YOUR GOAL :: Give back the whole listing exactly as shown.
--- START ---
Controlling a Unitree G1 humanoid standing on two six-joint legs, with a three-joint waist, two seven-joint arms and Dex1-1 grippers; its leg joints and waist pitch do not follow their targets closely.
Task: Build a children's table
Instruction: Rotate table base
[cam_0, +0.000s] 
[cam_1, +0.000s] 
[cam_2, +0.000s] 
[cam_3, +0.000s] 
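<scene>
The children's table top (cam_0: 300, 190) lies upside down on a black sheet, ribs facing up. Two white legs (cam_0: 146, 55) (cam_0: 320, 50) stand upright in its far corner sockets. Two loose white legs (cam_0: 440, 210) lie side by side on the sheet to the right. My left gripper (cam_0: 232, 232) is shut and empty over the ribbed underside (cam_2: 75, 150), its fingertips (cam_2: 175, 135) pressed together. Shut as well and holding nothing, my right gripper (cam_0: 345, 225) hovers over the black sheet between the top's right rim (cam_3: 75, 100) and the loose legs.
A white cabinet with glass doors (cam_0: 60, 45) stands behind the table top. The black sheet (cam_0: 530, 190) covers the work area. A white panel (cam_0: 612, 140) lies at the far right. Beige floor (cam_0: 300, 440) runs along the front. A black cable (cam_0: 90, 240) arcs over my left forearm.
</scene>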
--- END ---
TASK RESULT ::
Controlling a Unitree G1 humanoid standing on two six-joint legs, with a three-joint waist, two seven-joint arms and Dex1-1 grippers; its leg joints and waist pitch do not follow their targets closely.
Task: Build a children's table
Instruction: Rotate table base
[cam_0, +0.000s] 
[cam_1, +0.000s] 
[cam_2, +0.000s] 
[cam_3, +0.000s] 
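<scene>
The children's table top (cam_0: 300, 190) lies upside down on a black sheet, ribs facing up. Two white legs (cam_0: 146, 55) (cam_0: 320, 50) stand upright in its far corner sockets. Two loose white legs (cam_0: 440, 210) lie side by side on the sheet to the right. My left gripper (cam_0: 232, 232) is shut and empty over the ribbed underside (cam_2: 75, 150), its fingertips (cam_2: 175, 135) pressed together. Shut as well and holding nothing, my right gripper (cam_0: 345, 225) hovers over the black sheet between the top's right rim (cam_3: 75, 100) and the loose legs.
A white cabinet with glass doors (cam_0: 60, 45) stands behind the table top. The black sheet (cam_0: 530, 190) covers the work area. A white panel (cam_0: 612, 140) lies at the far right. Beige floor (cam_0: 300, 440) runs along the front. A black cable (cam_0: 90, 240) arcs over my left forearm.
</scene>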

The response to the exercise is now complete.